Samuel came to be regarded as a pinkatsari, or leader, whose sheltering presence induced other Ashaninka families to move to the area. Later, when one of his sons, Antônio, wanted to marry a non-Indigenous, Portuguese-speaking woman from a family of rubber tappers and cattle ranchers, Samuel assented, declaring that she would become an ally. He was right. Her own family initially opposed the marriage, so Francisca Oliveira da Silva, who came to be known as Dona Piti, came to live with her in-laws, bringing along her knowledge of the outside world.
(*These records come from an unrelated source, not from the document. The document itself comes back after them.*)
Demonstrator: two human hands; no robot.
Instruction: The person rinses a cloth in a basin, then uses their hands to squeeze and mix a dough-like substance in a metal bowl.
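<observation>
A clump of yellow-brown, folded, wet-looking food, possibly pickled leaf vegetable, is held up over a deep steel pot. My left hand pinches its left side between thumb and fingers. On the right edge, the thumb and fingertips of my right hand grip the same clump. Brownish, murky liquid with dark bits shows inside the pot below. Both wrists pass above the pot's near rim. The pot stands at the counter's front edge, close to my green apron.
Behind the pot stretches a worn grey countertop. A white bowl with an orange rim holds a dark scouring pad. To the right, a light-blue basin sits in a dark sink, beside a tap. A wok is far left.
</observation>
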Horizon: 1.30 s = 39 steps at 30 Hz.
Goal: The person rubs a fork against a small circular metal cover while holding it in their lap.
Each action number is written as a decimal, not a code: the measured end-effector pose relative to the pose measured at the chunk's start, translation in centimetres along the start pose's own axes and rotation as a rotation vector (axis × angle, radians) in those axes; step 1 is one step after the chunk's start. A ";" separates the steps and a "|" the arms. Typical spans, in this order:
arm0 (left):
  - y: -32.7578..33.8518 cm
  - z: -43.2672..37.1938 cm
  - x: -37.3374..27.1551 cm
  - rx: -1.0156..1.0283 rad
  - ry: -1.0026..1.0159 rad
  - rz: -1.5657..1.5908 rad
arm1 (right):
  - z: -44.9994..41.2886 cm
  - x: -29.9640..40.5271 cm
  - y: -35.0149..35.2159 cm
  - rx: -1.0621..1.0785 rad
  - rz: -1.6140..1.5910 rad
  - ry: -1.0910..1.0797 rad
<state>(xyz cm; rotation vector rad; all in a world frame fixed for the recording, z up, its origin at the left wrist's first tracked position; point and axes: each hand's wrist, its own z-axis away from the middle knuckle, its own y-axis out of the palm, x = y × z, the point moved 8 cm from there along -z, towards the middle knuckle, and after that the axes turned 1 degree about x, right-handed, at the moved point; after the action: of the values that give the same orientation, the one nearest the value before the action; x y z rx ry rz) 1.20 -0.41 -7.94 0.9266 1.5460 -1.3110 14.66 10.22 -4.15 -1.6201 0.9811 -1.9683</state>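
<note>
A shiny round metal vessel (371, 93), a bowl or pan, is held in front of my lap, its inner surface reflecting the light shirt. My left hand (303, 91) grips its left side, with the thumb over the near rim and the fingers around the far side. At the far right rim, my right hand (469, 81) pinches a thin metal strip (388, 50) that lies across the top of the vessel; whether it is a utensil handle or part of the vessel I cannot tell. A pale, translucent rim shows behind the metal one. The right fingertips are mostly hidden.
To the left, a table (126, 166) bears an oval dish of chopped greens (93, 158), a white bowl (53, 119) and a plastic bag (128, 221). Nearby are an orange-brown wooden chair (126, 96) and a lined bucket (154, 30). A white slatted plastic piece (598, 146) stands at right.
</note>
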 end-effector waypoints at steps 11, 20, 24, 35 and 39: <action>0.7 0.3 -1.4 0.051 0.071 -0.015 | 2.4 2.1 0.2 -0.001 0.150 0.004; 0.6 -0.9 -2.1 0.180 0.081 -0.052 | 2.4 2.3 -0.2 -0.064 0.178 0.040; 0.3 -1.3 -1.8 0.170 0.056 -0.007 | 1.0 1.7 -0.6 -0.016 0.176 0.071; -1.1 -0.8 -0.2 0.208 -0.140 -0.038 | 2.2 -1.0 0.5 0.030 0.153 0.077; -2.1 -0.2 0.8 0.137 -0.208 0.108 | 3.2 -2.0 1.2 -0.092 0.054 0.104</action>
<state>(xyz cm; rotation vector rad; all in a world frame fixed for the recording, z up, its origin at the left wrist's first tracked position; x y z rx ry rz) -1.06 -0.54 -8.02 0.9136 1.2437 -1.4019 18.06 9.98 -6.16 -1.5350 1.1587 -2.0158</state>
Starting in the 1960s, many of the Ashaninka began working for logging bosses, who used their lack of knowledge about the outside world to exploit them—paying with a box of matches, for example, for a mahogany tree. Piti explained to them the relative values of such goods to traders, helping them understand how they were being cheated in every transaction. Seeking to break the cycle of exploitation and instead trade on their own terms, the community founded a cooperative, a collectively controlled trading enterprise, in the 1980s. “We were being fooled,” recalled Bebito Piyãko, one of Piti and Antônio’s children. “The cooperative was a way, we thought, to break this dependency.” The Ayõpare Cooperative enabled community members to trade what they produced for credit, with which they could get goods from a village shop.
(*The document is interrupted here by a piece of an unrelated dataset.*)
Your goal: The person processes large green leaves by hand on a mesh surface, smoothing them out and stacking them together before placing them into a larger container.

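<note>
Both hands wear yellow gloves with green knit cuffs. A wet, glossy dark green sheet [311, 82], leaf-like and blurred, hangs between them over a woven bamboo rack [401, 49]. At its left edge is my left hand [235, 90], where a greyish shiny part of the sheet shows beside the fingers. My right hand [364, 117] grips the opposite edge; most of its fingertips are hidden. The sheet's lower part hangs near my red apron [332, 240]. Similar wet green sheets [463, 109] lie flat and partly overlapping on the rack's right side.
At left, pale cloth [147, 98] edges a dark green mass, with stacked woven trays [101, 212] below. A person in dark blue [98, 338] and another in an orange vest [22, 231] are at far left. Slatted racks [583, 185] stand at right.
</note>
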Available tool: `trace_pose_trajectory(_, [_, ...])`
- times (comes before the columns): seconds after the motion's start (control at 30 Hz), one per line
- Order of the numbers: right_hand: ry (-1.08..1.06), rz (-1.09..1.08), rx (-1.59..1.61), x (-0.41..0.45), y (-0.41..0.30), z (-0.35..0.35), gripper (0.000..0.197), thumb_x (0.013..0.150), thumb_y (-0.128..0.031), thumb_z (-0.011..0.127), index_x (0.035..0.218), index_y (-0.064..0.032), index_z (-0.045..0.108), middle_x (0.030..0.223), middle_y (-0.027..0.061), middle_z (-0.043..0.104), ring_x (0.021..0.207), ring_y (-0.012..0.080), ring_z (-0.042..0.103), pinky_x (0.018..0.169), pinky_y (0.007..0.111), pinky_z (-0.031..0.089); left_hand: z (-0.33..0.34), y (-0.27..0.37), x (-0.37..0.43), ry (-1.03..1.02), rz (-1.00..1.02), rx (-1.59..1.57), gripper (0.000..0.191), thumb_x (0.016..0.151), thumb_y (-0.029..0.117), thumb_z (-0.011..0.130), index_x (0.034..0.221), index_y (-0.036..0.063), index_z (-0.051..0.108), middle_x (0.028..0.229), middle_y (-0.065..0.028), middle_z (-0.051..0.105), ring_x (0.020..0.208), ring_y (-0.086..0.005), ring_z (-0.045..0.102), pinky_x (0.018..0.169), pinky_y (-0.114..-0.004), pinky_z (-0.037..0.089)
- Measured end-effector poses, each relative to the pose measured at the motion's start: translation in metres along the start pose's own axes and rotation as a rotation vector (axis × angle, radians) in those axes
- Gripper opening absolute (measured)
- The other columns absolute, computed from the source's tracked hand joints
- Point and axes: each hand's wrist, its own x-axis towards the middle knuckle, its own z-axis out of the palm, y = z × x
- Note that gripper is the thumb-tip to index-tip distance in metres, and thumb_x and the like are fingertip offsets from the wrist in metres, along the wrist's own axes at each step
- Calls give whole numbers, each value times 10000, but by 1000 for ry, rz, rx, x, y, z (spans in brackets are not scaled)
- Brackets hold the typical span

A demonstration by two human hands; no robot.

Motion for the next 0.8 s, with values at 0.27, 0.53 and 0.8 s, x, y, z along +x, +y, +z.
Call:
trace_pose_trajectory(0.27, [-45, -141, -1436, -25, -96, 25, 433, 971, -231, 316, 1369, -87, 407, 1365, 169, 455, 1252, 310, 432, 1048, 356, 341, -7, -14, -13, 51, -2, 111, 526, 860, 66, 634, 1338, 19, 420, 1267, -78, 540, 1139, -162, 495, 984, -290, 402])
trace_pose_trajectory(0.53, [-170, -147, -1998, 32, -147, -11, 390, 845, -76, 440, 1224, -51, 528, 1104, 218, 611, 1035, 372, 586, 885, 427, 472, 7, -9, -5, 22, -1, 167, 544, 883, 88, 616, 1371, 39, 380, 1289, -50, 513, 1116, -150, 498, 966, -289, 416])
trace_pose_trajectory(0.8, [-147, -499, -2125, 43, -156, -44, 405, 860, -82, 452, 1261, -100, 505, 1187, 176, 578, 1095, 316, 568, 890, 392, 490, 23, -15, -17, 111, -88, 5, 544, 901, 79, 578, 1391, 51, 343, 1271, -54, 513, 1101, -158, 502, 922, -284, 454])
At this time, industrial logging was arriving in the region, creating destruction of a kind the Ashaninka had never encountered before. In the old days, it might take days to fell a single mahogany tree with an axe; now it took minutes. Swaths of forest fell to chain saws. Tapirs and other game animals fled. Workers brought in from faraway towns invaded Ashaninka celebrations, spreading disease and harassing women. Similar assaults across the Amazon basin sparked a vigorous and prolonged social movement that resulted in Brazil adopting a progressive new constitution in 1988. It recognized the rights of Indigenous peoples to use the natural resources of their territories in traditional ways. With the new constitution in place, the Ashaninka sought FUNAI’s help to secure territorial rights to the surrounding forest.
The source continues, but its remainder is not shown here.